The future is hybrid and electric – or so governments and vehicle manufacturers would have you believe. The UK government has already announced plans for pure-combustion engines to be phased out of new cars by 2040, to be replaced by electrified vehicles.
But we still live in the present, and lack of charging infrastructure means that for many people, internal combustion is still the only viable option. Mazda knows this, and in a bid to prolong the petrol engine’s lifespan it’s come up with a new type of engine, promising the fuel economy of a diesel while using cleaner petrol fuel.
It’s called SkyActiv-X, and we took a trip to Portugal to get behind the wheel of an early prototype and find out more about this new tech.
How does it work?
In very simple terms, SkyActiv-X engines combine characteristics of both petrol and diesel engines. The groundbreaking technology is that of compression ignition, where fuel is injected into the engine’s cylinders and ignites without the need for a spark.
Compression ignition has been done before, but it’s limited in scope. It operates only in a very narrow band of engine revs, and can be thrown off easily by environmental factors. Mazda has overcome this by adding in a spark plug, which – by means of a second tiny burst of fuel – aids and controls compression ignition.
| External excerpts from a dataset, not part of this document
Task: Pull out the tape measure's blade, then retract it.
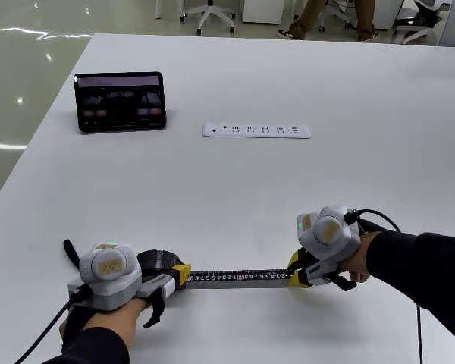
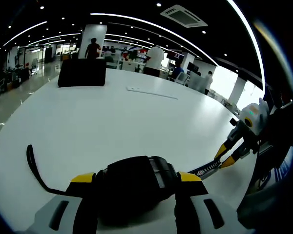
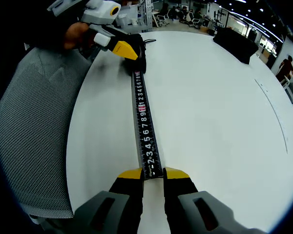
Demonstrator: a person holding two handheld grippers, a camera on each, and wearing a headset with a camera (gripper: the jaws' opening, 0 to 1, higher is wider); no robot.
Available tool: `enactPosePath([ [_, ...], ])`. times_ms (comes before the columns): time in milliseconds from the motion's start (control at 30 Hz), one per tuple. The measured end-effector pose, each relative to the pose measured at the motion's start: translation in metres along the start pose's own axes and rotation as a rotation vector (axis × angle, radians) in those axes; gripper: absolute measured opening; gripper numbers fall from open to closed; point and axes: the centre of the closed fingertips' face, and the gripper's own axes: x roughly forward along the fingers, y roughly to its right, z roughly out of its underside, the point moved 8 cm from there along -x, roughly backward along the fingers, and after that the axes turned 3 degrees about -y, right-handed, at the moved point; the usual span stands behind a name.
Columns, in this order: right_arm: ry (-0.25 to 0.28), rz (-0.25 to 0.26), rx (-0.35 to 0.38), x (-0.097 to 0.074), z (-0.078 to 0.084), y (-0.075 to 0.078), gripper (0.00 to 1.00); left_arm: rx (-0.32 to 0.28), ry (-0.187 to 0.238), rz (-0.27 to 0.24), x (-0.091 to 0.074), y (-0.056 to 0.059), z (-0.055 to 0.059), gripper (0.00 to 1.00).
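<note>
Measuring tape stretched along a workbench: a broad white tabletop [image 1: 288, 91] carries the scene, with a person's dark sleeve [image 1: 425, 265] reaching in from the near right.

At the far left of the tabletop a dark tablet [image 1: 120, 101] stands propped with its screen toward the person. Well apart to its right, a white power strip [image 1: 256, 130] lies flat.

Near the front edge the tape measure [image 1: 158, 263] rests on the tabletop. Its black, rounded case is clamped from both sides by the yellow-tipped jaws of the left tool [image 1: 176, 273], which is closed on it. In the left gripper view the case sits low between those jaws, and a thin black strap [image 2: 31, 165] curls across the tabletop just beside it.

The blade [image 1: 235, 277] is drawn out of the case and runs flat along the surface to the right tool [image 1: 294, 271], whose jaws are pinched together on its free end. In the right gripper view the blade is black with white numerals that count up from the tool toward the case, with a red mark partway along. The strip lies straight and untwisted, its tip held between the yellow jaw tips.
</note>
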Motion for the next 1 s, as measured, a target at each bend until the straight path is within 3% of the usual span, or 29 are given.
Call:
enactPosePath([
  [1000,0.007,0.001,0.015,0.006,-0.012,-0.006,0.11,0.005,-0.004,0.007,0.000,-0.001,0.000,0.59],
])
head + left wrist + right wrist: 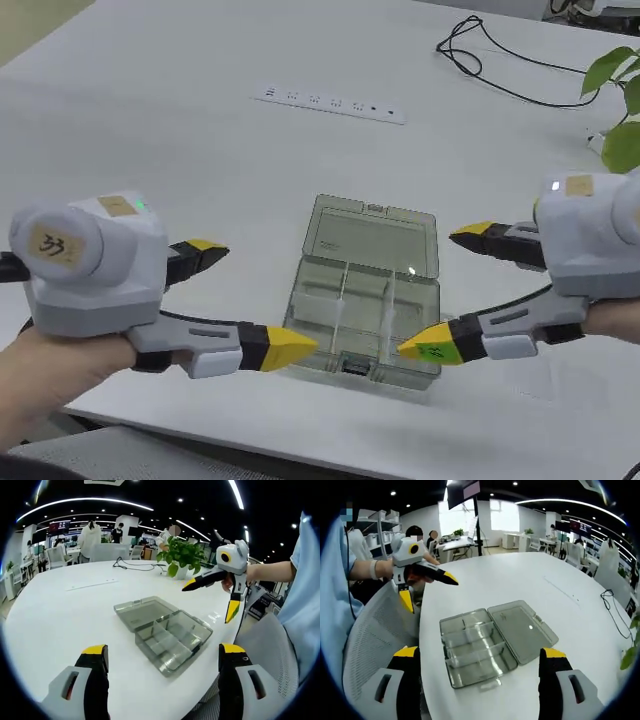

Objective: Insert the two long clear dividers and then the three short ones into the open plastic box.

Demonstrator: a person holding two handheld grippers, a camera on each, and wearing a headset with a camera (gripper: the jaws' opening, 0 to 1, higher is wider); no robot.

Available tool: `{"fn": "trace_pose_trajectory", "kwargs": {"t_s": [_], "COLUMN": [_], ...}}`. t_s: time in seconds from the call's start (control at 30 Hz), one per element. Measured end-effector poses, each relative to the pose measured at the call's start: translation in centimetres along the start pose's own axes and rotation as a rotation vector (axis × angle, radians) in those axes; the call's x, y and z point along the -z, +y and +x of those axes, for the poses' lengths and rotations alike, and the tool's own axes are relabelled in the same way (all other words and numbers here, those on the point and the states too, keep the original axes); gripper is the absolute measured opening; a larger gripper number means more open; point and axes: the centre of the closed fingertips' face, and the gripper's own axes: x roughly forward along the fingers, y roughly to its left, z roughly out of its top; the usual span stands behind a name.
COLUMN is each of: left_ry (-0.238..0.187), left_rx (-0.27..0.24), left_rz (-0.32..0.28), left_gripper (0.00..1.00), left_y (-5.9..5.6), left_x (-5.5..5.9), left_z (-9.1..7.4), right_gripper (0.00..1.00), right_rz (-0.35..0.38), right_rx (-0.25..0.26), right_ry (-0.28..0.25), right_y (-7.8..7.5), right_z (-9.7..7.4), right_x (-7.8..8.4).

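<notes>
The smoky clear plastic box [312,345] lies open on the white table near its front edge, lid [370,235] flat behind it. Clear dividers [345,292] stand inside and split it into several compartments. My left gripper [255,295] hovers open just left of the box, and my right gripper [435,293] hovers open just right of it; both hold nothing. In the left gripper view the box [192,632] lies ahead between the jaws, with the right gripper [207,604] beyond it. In the right gripper view the box [457,677] and its dividers [470,630] lie ahead, with the left gripper [432,596] beyond.
A white power strip [330,104] lies farther back on the table [150,140]. A black cable [500,70] and a green plant [620,100] sit at the back right. A mesh office chair [385,625] stands at the table's near edge. People sit at desks far off.
</notes>
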Motion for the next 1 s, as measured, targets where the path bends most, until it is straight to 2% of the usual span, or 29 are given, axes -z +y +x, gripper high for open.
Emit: {"fn": "trace_pose_trajectory", "kwargs": {"t_s": [0.2, 0.33, 0.47, 0.73, 1.0], "left_ry": [0.008, 0.011, 0.012, 0.021, 0.028], "left_rx": [0.005, 0.008, 0.010, 0.012, 0.017], "left_rz": [0.005, 0.009, 0.011, 0.012, 0.011], "left_gripper": [0.93, 0.93, 0.92, 0.92, 0.92], "left_y": [-0.2, -0.3, -0.4, -0.5, -0.8], "left_x": [0.1, 0.1, 0.0, 0.3, 0.5], "left_z": [0.2, 0.4, 0.5, 0.6, 0.7], "right_gripper": [0.98, 0.97, 0.96, 0.93, 0.85], "right_rz": [0.033, 0.055, 0.064, 0.035, -0.027], "right_rx": [0.051, 0.071, 0.090, 0.051, 0.010], "right_ry": [0.014, 0.036, 0.101, 0.216, 0.309], "right_y": [-0.6, -1.4, -1.9, -1.8, -2.3], "right_z": [-2.4, -4.1, -5.3, -5.8, -5.5], "right_x": [2.2, 4.4, 6.6, 9.4, 11.1]}}
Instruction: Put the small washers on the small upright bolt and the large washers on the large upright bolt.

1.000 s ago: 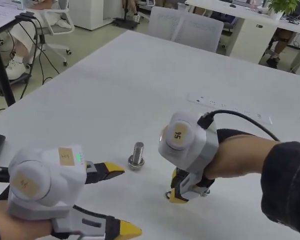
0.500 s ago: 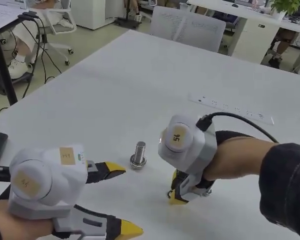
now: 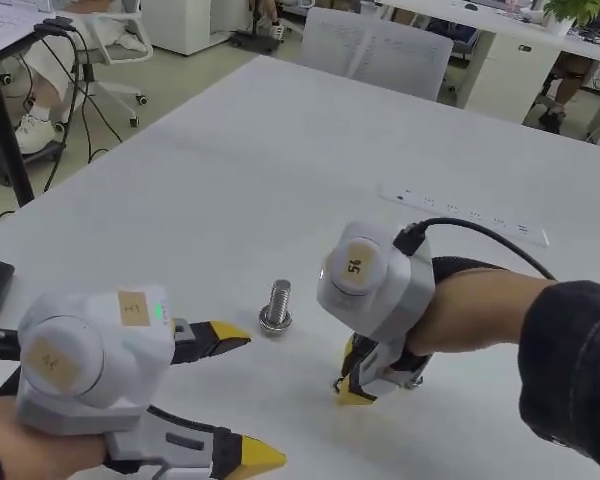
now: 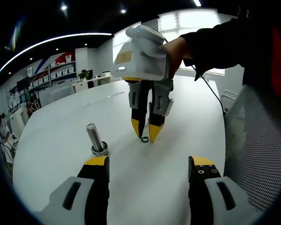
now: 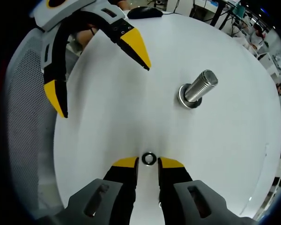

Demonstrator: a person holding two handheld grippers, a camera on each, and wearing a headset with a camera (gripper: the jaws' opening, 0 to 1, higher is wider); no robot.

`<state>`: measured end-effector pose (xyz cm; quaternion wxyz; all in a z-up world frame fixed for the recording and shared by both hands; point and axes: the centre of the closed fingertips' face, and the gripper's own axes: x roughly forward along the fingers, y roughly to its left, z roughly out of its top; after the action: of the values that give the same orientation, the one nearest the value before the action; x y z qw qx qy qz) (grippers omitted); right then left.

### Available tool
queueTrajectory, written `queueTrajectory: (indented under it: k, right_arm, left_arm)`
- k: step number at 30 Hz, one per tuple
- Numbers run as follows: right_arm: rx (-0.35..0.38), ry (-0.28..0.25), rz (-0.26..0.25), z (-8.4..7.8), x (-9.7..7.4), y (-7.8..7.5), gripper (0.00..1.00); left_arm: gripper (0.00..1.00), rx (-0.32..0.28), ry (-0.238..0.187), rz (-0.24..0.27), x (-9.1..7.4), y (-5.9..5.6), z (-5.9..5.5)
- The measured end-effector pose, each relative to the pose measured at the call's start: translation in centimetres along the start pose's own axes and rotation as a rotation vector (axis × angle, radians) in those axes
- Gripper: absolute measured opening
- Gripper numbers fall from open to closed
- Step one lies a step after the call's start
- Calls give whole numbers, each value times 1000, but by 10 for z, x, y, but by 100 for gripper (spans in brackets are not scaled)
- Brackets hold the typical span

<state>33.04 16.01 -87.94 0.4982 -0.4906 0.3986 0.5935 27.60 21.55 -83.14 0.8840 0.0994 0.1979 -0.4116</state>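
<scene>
One threaded steel bolt (image 3: 276, 305) stands upright on the white table (image 3: 280, 170), with a washer around its foot (image 4: 99, 150). To its right, my right gripper (image 3: 355, 392) points straight down at the table. In the right gripper view its yellow fingertips (image 5: 127, 162) stand a narrow gap apart, and a small dark washer (image 5: 149, 158) lies flat on the table between them. The left gripper view shows that washer (image 4: 144, 138) just under the right gripper (image 4: 146, 133). My left gripper (image 3: 245, 398) is held low at the near left, wide open and holding nothing, aimed at the bolt (image 4: 96, 139).
A white power strip (image 3: 460, 212) lies farther back on the table, and a black cable (image 3: 480, 235) trails from the right gripper. A grey chair (image 3: 375, 55) stands at the far edge. The table's left edge (image 3: 90, 190) drops to the floor beside a dark desk leg (image 3: 5, 130).
</scene>
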Motion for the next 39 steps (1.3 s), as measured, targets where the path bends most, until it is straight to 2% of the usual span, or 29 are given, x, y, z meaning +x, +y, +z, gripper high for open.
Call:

It also allows the engine to run as a traditional spark ignition engine under high rpm or heavy load.
About to drive Mazda's rather special compression ignition car. Thoughts later… pic.twitter.com/G4daEIdREF
— Tom Wiltshire (@mctreckmeister) February 21, 2018
The process is thus: air mixes with a tiny amount of fuel during the intake stroke, filling the cylinder with a very lean mixture. Then, as the cylinder compresses, another burst of fuel is introduced at the top of the chamber. The spark plug ignites this, and the resulting fireball spreads through the cylinder, adding enough heat and pressure for the remaining fuel to combust.
The mixture in the majority of the cylinder is kept too lean for combustion to occur without the aid of the fireball, preventing knocking. The timing of the spark itself controls when ignition happens, and it allows fine adjustment of the engine’s timing for different temperatures and environmental factors.
Even as a prototype this is near-seamless. Very impressive, though I was rather hoping something would catch fire… pic.twitter.com/SHZUCyKrSh
— Tom Wiltshire (@mctreckmeister) February 21, 2018
A small supercharger feeds air into the engine, ensuring the air/fuel mixture is kept as lean as possible even at high speeds. The air swirls on the way into the cylinder, too – ensuring the fuel is mixed in as thoroughly as possible, important for a clean burn.
Benefits of SkyActiv-X
Using this system, Mazda claims a car powered by a SkyActiv-X engine will produce 10 to 30 per cent more torque than an equivalent SkyActiv-G petrol and return an impressive 20 per cent improvement in fuel economy.
The torque and fuel economy curves will be flatter, too, with the company promising more repeatable results than with the current trendy downsized turbocharged engines. “We want to provide our customers good results in the real world,” said CEO of Mazda Europe, Jeffrey Guyton.
“Even if you go back to the beginning of SkyActiv, we said ‘These cars may not be the greatest on the test cycle,’ because the downsized turbos perform really well in tests.
“I think you’ll see the displacement of some of those really small turbo engines creeping up. They were designed to do well on New European Driving Cycle testing, but they’re not so red-hot for real world, or WLTP testing.
“Mazda has always tried to do well in the real world, maybe to its detriment in the European market. But if you go to the US, where the testing is very much more realistic, actually Mazdas often perform better than the label because they’re designed to do well in the real world.”
The engine’s improved economy – and crucially, its ability to return this economy across a wider range of conditions – means that Mazda’s been able to add lower gearing to the top end. RPM is kept higher while cruising, and so the engine is more responsive.
Finally, emissions of toxic NOx (nitrous oxide) gases are low. These gases contribute to local air pollution, and are a big factor in the current ‘war on diesel’. But the cooler operating temperatures of the SkyActiv-X engine ensure NOx figures are kept on the right side of regulations.
What’s it like to drive?
The best compliment we can pay to the SkyActiv-X engine is how ordinary it feels in normal driving. We sampled the tech in a test mule, which though it had an ordinary Mazda 3 body on top is actually just a testbed for the firm’s latest chassis and engine tech. The brand is targeting 187bhp and 230Nm of torque from the 2.0-litre engine we tested, though the mules were not running near those figures.
Under most conditions, SkyActiv-X feels like an ordinary petrol engine, albeit with torque more akin to that of a diesel. Tested back-to-back with a standard 118bhp petrol Mazda 3, the torque difference is noticeable – the new engine requires less frequent downshifts and pulls cleanly from low RPM.
Unlike a diesel, though, the engine doesn’t feel too strained higher up the rev range. At high RPM, the unit switches to conventional spark ignition, but if there wasn’t a display on the dashboard informing us of this, we would hardly have noticed.